WHAT YOU NEED TO DO =
Repeat the lines of the data that follow, please, starting at the first and stopping after the one with "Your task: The".

[INFORMATION GIVEN Boundary: Start]

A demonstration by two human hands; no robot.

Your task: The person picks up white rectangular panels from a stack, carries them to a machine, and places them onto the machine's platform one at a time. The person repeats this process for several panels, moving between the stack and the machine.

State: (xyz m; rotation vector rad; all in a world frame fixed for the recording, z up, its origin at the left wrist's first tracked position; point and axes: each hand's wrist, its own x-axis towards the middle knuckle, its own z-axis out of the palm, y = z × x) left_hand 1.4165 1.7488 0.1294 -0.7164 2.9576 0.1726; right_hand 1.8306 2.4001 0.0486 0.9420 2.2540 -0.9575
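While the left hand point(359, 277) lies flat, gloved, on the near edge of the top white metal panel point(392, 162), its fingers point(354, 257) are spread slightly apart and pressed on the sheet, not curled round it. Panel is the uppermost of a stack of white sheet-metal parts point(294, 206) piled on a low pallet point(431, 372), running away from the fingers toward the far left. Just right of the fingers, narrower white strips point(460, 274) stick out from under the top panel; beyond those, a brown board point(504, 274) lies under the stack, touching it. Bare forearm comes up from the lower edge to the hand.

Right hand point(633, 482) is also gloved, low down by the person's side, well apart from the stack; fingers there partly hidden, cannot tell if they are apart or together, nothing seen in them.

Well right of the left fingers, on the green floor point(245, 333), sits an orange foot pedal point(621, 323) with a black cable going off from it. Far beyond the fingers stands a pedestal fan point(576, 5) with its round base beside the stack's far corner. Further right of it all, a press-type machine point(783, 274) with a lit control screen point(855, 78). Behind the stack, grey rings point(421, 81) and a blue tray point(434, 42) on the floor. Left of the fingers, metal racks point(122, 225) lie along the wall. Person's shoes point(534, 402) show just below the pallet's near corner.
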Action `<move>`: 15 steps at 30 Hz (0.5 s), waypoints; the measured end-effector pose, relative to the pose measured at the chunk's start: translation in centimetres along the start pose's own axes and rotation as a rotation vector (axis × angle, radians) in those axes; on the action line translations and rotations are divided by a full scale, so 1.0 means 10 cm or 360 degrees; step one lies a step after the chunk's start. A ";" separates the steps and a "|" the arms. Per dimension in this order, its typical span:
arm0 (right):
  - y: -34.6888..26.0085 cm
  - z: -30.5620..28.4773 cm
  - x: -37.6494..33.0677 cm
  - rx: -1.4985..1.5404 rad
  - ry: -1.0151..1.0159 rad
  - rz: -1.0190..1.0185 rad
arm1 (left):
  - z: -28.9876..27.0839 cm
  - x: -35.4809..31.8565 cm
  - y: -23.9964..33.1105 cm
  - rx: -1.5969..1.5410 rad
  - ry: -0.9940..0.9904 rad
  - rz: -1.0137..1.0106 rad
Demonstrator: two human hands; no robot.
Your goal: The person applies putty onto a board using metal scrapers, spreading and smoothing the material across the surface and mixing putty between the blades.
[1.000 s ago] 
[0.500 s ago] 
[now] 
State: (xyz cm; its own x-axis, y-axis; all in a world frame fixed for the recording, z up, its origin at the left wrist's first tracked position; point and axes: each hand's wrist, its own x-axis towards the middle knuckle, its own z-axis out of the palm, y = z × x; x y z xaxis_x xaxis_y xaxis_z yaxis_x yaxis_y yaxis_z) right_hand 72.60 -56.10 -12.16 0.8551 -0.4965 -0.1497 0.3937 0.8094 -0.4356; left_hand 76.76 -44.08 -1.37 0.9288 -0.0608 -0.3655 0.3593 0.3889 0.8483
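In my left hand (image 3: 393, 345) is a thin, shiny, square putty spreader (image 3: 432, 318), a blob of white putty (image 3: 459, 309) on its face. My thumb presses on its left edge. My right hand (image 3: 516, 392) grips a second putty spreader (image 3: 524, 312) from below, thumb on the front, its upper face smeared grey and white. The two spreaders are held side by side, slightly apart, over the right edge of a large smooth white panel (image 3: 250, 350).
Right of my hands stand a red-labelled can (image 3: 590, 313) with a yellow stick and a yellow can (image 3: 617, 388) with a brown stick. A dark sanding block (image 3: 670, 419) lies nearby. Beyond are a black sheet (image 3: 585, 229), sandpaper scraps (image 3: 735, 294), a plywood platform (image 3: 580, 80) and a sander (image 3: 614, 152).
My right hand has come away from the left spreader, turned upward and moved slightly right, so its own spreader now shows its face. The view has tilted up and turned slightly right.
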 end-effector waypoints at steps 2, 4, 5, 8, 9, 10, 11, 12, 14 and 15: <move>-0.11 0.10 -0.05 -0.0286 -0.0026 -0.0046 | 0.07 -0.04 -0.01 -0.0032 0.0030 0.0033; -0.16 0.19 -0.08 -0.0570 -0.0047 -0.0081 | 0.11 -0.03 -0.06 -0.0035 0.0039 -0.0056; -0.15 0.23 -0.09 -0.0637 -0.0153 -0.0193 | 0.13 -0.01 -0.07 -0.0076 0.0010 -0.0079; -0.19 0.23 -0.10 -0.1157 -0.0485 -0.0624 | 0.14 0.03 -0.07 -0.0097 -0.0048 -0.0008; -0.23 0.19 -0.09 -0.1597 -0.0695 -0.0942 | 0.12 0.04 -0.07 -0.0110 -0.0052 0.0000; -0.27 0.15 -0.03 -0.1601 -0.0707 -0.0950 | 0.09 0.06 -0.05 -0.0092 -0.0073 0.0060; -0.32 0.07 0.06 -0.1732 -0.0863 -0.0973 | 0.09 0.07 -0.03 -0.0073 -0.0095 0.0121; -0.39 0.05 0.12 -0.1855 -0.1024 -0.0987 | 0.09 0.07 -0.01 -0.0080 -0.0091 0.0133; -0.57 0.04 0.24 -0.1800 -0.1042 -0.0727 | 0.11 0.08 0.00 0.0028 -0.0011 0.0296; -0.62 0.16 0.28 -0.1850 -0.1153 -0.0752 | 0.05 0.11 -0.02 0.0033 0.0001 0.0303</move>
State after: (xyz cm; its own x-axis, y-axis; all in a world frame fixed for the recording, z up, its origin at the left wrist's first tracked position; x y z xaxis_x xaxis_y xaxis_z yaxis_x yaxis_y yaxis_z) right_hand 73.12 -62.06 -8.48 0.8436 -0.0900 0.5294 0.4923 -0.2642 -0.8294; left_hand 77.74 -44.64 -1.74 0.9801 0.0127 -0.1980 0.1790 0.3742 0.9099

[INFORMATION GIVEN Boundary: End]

COMPLETED TASK =
A demonstration by two human hands; no robot.

Your task: The person picks up white rectangular panels from a stack, carries them to a machine, and places them onto the machine's platform one at a time. The person repeats this process for several panels, moving between the stack and the machine.

The output is done.